O mercado financeiro registrou uma recuperação parcial após a instabilidade do dia anterior, influenciada por repercussões políticas envolvendo o senador Flávio Bolsonaro e o ex-banqueiro Daniel Vorcaro. O dólar voltou a ficar abaixo de R$ 5, enquanto a bolsa interrompeu uma sequência de três quedas consecutivas.
No cenário externo, um ambiente mais favorável ao risco, impulsionado por sinais de distensão entre Estados Unidos e China, também beneficiou os ativos brasileiros. O dólar comercial encerrou a quinta-feira (14) cotado a R$ 4,986, com uma queda de R$ 0,022 (-0,45%). A moeda começou o dia em R$ 5,02, caiu para R$ 4,97 ao longo da manhã e estabilizou-se em R$ 4,98 no restante do dia.
Apesar do recuo, o dólar ainda acumula uma valorização de 1,89% na semana e 0,68% em maio. Investidores avaliaram que a alta anterior da moeda refletiu também uma realização de lucros, dado que o real vinha acumulando forte valorização em 2026.
O índice Ibovespa, da B3, avançou 0,72%, atingindo 178.365 pontos, acompanhando o desempenho positivo das bolsas de Nova York. O índice foi sustentado principalmente pelas ações da Petrobras e de bancos. As ações ordinárias da Petrobras valorizaram-se 0,82%, enquanto os papéis preferenciais subiram 0,96%.
Apesar da recuperação, o Ibovespa acumula uma queda de 3,12% na semana e de 4,78% no mês, mas sobe 10,70% no ano. No cenário internacional, sinais positivos nas conversas entre os presidentes Donald Trump e Xi Jinping ajudaram a melhorar o clima do mercado.

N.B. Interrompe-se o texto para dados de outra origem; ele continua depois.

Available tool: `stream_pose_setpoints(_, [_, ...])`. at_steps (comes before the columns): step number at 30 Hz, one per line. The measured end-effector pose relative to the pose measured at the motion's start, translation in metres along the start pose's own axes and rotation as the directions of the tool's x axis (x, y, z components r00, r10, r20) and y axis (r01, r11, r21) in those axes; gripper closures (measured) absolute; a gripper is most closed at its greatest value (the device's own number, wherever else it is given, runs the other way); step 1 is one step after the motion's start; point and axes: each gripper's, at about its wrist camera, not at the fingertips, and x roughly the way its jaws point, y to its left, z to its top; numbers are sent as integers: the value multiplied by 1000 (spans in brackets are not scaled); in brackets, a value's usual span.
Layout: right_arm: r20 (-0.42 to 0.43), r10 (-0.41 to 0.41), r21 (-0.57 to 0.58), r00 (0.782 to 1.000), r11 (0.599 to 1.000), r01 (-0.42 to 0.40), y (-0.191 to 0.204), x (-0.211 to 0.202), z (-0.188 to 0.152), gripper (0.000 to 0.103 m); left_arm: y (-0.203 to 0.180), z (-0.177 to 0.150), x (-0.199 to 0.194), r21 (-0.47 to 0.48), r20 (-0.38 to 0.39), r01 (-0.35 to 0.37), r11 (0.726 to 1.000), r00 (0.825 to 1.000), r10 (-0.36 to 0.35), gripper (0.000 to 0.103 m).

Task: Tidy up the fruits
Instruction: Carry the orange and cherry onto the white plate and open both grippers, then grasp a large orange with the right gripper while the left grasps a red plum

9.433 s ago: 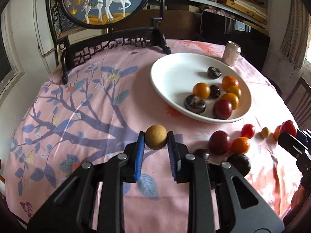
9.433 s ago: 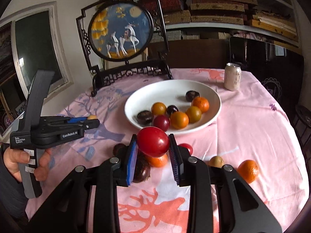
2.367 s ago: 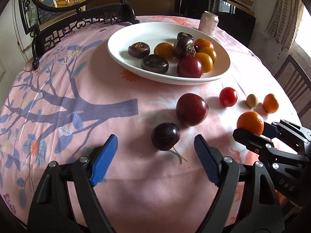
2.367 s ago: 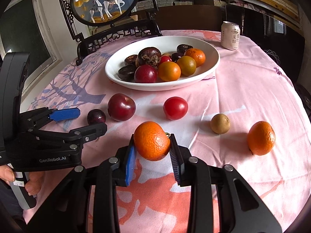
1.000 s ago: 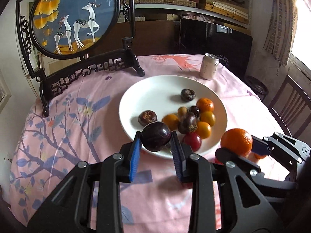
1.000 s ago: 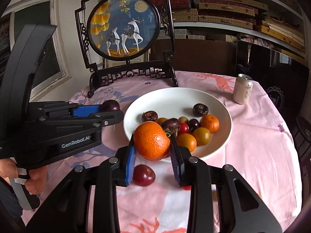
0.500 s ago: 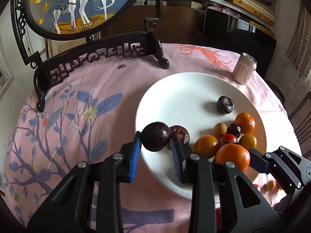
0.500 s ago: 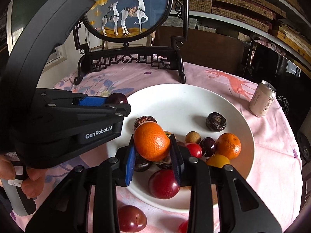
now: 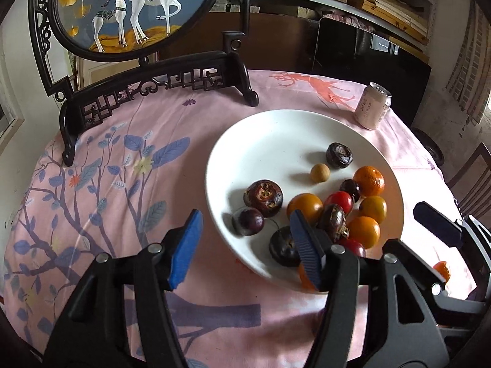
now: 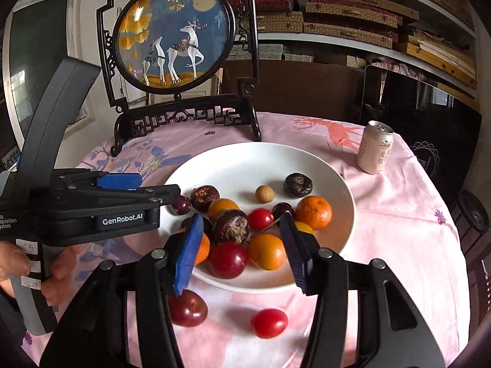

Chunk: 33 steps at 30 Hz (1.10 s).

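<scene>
Glossy white plate [image 10: 343, 184] w/ round smooth fruit (both tongs [image 9: 245, 245] [image 10: 239, 251] agape)

The far half of the plate [image 9: 270, 128] lies bare and open from above; its near right side is crowded with fruit [image 10: 267, 251]. Both grippers hang close together over the plate's near rim, left [image 9: 245, 245] beside right [image 10: 239, 248]. The screen stand [image 9: 159, 82] walls off the back, and a can [image 10: 375, 147] stands just beyond the plate's right.
</scene>
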Motion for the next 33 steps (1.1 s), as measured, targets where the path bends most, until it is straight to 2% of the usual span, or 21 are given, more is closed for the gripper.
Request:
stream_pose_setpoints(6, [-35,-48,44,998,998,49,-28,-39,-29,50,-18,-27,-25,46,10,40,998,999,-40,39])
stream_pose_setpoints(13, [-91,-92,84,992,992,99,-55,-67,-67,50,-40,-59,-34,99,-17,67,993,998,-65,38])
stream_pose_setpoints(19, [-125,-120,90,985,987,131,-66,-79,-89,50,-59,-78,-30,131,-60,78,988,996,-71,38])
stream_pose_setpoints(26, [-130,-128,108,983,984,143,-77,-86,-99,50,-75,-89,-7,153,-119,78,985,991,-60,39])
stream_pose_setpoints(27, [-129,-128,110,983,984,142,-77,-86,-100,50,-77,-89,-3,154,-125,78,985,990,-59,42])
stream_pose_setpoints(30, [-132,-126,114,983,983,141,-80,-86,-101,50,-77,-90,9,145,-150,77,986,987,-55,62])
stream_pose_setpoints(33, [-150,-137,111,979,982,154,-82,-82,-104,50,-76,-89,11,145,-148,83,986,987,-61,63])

Nos Estados Unidos, os principais índices acionários fecharam em alta, impulsionados por dados fortes de vendas no varejo, reforçando a percepção de resiliência da economia americana. O petróleo encerrou o dia em leve alta, com o barril do Brent subindo 0,09%, a US$ 105,72, e o barril WTI avançando 0,15%, a US$ 101,17.
O mercado reagiu a relatos de que uma embarcação foi levada para águas iranianas próximo à costa dos Emirados Árabes Unidos, elevando a preocupação com o fluxo de petróleo no Estreito de Ormuz. Investidores também monitoraram a possibilidade de aumento da produção pela Opep+ para mitigar os impactos da crise na oferta global.